2.06.2009

"Hokay, so, heres sum dataz!"

So often the wisdom of the world is expressed through targeted snarkiness.


((Click to enlarge - will take you to the Socks and Barney site))

The application to academia is obvious, I hope. This comic summarizes one of the biggest problems I have with academic writing. The way I see it, the point of research is to find out new information or make interesting observations about a topic, then share what you've learned with as many people as possible. Using restrictive language (big words, field-specific words, too many words) seems contrary to the whole idea. Why do academics need things explained to them in such painfully complicated terms? Perhaps they feel that their intelligence is being insulted when they read something that non-specialists can understand. I'm sure the writer feels much smarter after writing a completely incomprehensible 200 page masterpiece of excessive citation, as well.

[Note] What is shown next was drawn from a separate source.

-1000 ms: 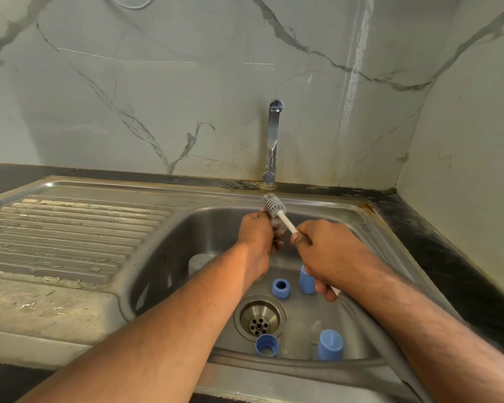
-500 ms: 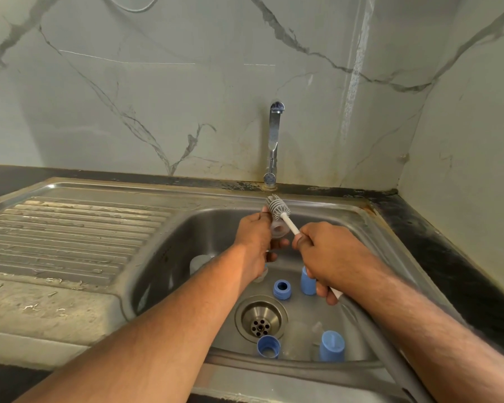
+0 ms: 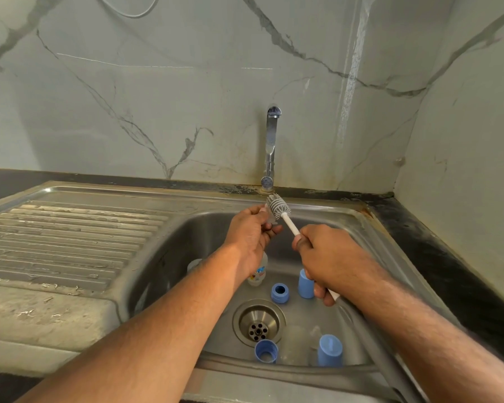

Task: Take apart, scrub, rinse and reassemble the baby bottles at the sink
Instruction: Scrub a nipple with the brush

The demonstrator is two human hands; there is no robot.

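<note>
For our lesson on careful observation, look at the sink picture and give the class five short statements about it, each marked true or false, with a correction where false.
1. The right hand holds the brush by its white handle. True.
2. Water is running from the tap. False: no stream shows under the spout.
3. The left hand pinches a small clear part beside the brush head. True.
4. All blue parts lie on the drainboard. False: the blue ring and blue cap sit in the basin, near the drain.
5. The brush head points down into the drain. False: it points up toward the tap.
</note>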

I try to avoid this in my own writing whenever possible. Being early in my academic career, there are certain hoops I have to jump through to pass courses with decent grades. My personal writing, though, the academic writing that I do for my own private research, is very different from the forced BS that assignments are made of. Whenever someone in the field reads it, though, they immediately start criticizing. Their critiques are generally that I am not using the "accepted language of the field". I feel like thanking them at that point, because that's my goal - to explain things in terminology that everyone can comprehend. Though I keep getting slammed for it, I'm planning to stick with it. Part of being young and stupid is being overly-idealistic and thinking you can make a difference in things larger than yourself. At the very least, I figure people will eventually get bored with worrying about my writing style and either accept it or blacklist me from all future conferences. At this point, I'm not entirely sure which I'd prefer.

Honestly, until someone catches me opening my essays with "hokay, so, heres sum dataz," I don't particularly care.